20 Juni 2025
08:37 WIB
Revisi UU Penyiaran Redefinisi "Broadcasting"
"Broadcasting" merupakan hal mendasar yang perlu definisi ulang seiring perkembangan teknologi yang pesat.
Editor: Leo Wisnu Susapto
Wamenkomdigi Nezar Patria (tengah) serta Anggota Komisi I DPR RI Nurul Arifin (kanan) dalam sebah diskusi di ANTARA Heritage Center, Pasar Baru, Jakarta, Kamis (19/6/2025). ANTARA/Fath Putra Mulya.
JAKARTA - Wakil Menteri Komunikasi dan Digital (Menkomdigi) Nezar Patria mengusulkan definisi ulang siaran atau broadcasting dalam Revisi Undang-Undang Nomor 32 Tahun 2002 tentang Penyiaran (RUU Penyiaran).
“Ada banyak catatan penting yang harus kita tatap ulang, termasuk apa itu yang kita sebut sebagai broadcast? Penyiaran itu apa sebetulnya sekarang?” kata Nezar dalam diskusi yang digelar Forum Pemred di Antara Heritage Center, Jakarta, Kamis (19/6).
Dia memaparkan, perkembangan teknologi yang kian pesat, semua orang bisa melakukan penyiaran, baik melalui terestrial maupun streaming. Nezar lantas mempertanyakan apakah streaming termasuk ke dalam penyiaran (broadcasting).
Baca juga: Revisi UU Penyiaran Harus Jaga Kesetaraan Media
“Jadi, broadcast ini apa sekarang? Apakah yang terjadi broadcast atau narrowcast (penyiaran sempit)? Ini juga suatu diskusi,” urai Wamenkomdigi.

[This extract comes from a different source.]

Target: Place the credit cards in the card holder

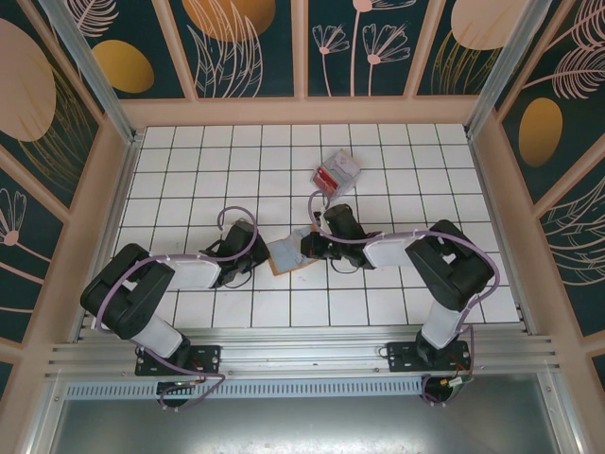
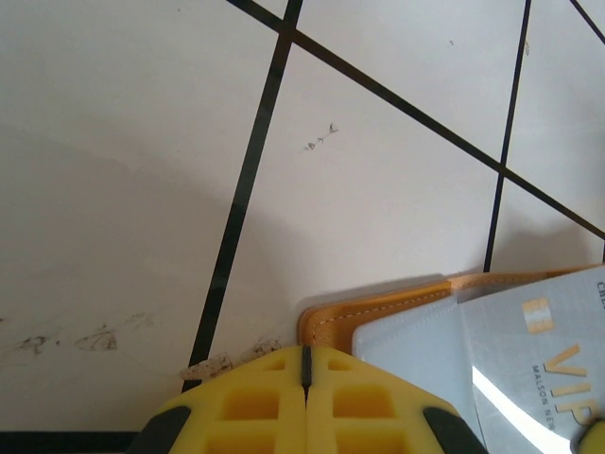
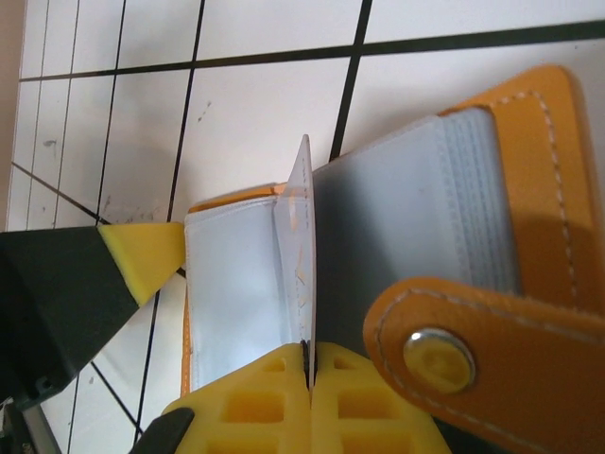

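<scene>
The orange card holder [image 1: 280, 269] lies open on the tiles between the two arms, its grey lining [image 3: 406, 218] facing up and its snap tab [image 3: 473, 350] near my right fingers. My right gripper [image 3: 309, 352] is shut on a whitish credit card [image 3: 302, 255], held on edge over the lining. In the left wrist view that card [image 2: 544, 355] shows silver with gold lettering. My left gripper [image 2: 305, 355] is shut, its yellow tips touching a corner of the holder [image 2: 378, 312]. More credit cards, red [image 1: 329, 177], sit farther back.
A clear plastic box [image 1: 342, 166] holds the red cards a few tiles behind the holder. Wooden walls ring the white tiled floor [image 1: 189, 161]. The left gripper's yellow tip [image 3: 142, 253] sits by the holder's left edge in the right wrist view.
</scene>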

Pada kesempatan yang sama, Anggota Komisi I DPR Nurul Arifin menyebut pokok utama dalam RUU Penyiaran yang tengah digodok parlemen ialah pengaturan terkait platform digital, yakni media over-the-top (OTT) atau penyedia layanan siaran konten daring.

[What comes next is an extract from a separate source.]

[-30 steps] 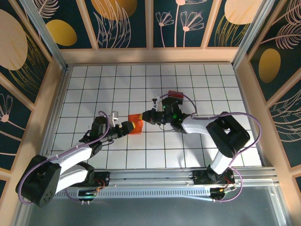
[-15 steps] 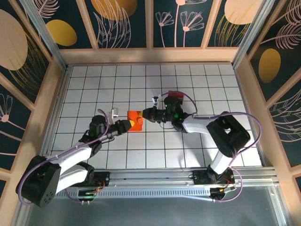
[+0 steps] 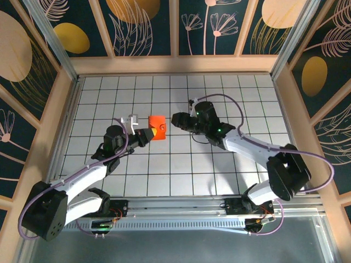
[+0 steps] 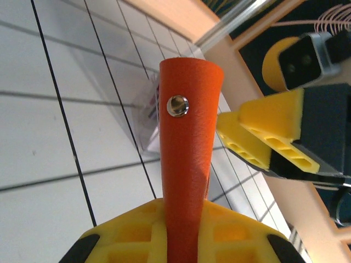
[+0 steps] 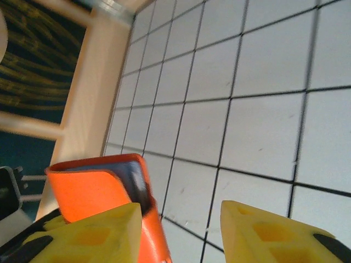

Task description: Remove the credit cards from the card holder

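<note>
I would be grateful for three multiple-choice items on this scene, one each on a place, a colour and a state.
1. Where is the card holder?
A. lying flat on the table
B. clamped in the left gripper
C. leaning on the back wall
2. What colour is its snap stud?
A. silver
B. blue
C. black
3. How is the right gripper?
A. shut on the holder
B. shut on a card
C. open
Answers: 1 B, its lower end sits pinched there; 2 A, it glints metallic; 3 C, its fingers stand apart.
</note>
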You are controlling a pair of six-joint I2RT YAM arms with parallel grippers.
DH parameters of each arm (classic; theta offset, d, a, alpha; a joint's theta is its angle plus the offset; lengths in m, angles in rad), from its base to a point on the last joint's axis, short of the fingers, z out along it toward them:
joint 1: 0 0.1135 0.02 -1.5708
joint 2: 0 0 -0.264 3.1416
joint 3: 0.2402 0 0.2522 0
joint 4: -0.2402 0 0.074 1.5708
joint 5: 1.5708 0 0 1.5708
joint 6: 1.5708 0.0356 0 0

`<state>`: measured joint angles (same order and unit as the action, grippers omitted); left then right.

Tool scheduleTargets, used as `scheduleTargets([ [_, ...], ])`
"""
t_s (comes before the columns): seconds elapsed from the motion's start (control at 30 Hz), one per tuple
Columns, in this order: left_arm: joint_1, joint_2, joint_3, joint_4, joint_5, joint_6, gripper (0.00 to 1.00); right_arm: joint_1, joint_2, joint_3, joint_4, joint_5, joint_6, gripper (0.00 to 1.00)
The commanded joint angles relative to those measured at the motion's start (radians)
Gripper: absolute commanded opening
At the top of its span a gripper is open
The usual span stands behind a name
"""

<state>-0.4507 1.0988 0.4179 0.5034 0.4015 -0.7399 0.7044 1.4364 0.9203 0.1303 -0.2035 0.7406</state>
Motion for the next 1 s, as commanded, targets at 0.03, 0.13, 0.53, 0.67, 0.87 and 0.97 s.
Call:
scheduleTargets([
  [0.03,0.001,0.023,0.079,0.036,-0.103,0.103,0.0,0.039,-0.05,0.045,-0.166,0.256,-0.052,0.47],
  [0.13,0.0,0.05,0.107,0.079,-0.096,0.132,0.0,0.05,-0.06,0.07,-0.186,0.294,-0.062,0.48],
  [0.53,0.0,0.156,0.157,0.275,0.049,0.179,0.0,0.138,-0.036,0.201,-0.229,0.351,-0.11,0.42],
  [0.67,0.0,0.179,0.174,0.279,0.084,0.175,0.0,0.158,-0.004,0.24,-0.258,0.348,-0.095,0.41],
  [0.87,0.0,0.184,0.167,0.297,0.106,0.161,0.0,0.167,0.05,0.274,-0.291,0.345,-0.077,0.4],
  [0.97,0.0,0.185,0.157,0.317,0.139,0.155,0.0,0.168,0.069,0.286,-0.29,0.343,-0.082,0.4],
])
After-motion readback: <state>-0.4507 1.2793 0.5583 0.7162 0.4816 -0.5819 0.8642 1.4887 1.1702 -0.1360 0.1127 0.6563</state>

DPR, lanjut politisi Golkar ini, menginginkan asas keadilan antara lembaga penyiaran konvensional dan entitas OTT. Namun, legislator belum sampai pada kesepakatan bulat apakah pengaturan OTT akan digabung ke RUU Penyiaran atau dibuatkan undang-undang tersendiri.

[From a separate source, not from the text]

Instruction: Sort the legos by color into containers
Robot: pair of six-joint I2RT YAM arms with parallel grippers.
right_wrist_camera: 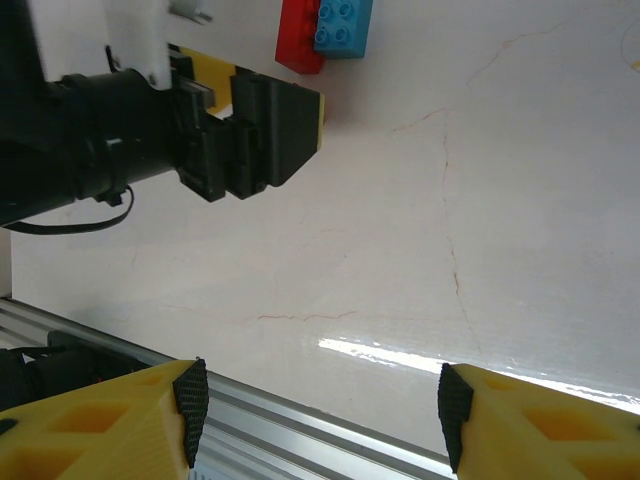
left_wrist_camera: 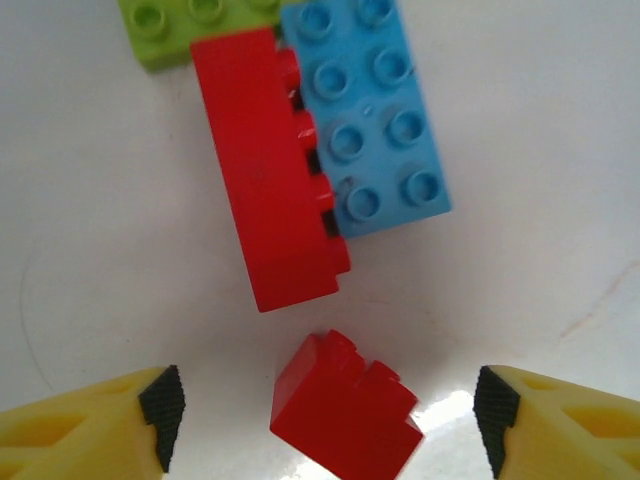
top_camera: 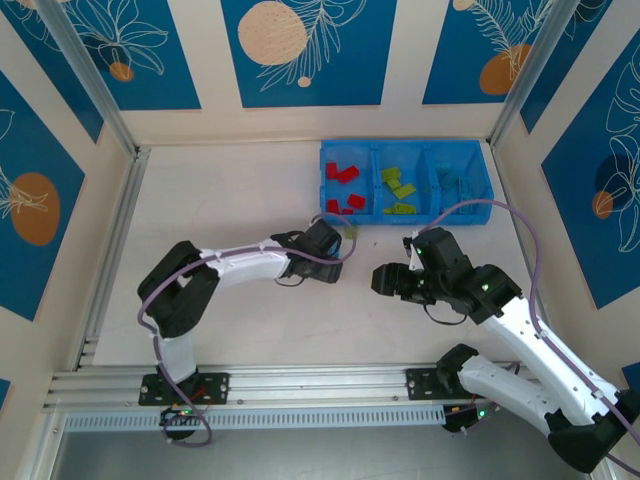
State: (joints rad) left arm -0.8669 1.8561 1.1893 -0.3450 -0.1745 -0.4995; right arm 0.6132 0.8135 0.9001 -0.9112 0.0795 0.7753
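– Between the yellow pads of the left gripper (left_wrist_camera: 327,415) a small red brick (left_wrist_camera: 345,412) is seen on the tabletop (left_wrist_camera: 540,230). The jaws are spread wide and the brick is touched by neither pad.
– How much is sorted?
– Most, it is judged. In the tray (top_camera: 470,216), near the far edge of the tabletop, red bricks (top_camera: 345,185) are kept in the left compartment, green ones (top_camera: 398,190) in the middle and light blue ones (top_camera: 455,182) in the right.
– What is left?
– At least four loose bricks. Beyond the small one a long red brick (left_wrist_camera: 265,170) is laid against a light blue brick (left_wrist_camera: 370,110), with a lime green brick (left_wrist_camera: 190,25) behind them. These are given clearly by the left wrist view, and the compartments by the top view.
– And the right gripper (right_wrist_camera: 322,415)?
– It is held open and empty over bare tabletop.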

Baca juga: RUU Penyiaran Ditarget Sah September 2024
Nurul menyebut, regulasi terkait OTT sebaiknya dipisahkan dari UU Penyiaran terbaru apabila pembahasan dengan pihak platform digital mandek. Sebab, RUU Penyiaran sudah terlampau lama bergulir di DPR, sementara teknologi berkembang dengan sangat pesat.
Lebih lanjut Nurul menyebut DPR bakal segera memanggil perwakilan platform digital untuk membahas hal itu. “Kami akan sesegera mungkin mengundang platform digital yang besar, seperti YouTube, Netflix, dan TikTok supaya kita menemukan suatu kesepakatan,” urai dia.
Selain OTT, persoalan lainnya yang belum rampung dirumuskan oleh DPR, yaitu digitalisasi radio, ihwal penambahan kewenangan Komisi Penyiaran Indonesia, pengaturan penyiaran multiplatform, hingga penjatuhan pidana dalam RUU Penyiaran.
Kendati demikian, Nurul menyatakan komitmen untuk percepatan penyusunan RUU Penyiaran melihat kondisi lembaga penyiaran konvensional Indonesia di tengah disrupsi teknologi.
“Kalau bisa lebih cepat, lebih baik. Sedih juga melihat situasi [stasiun] televisi nasional pada saat ini bagaimana ceruk dari iklannya itu banyak diambil oleh platform lain,” kata Nurul.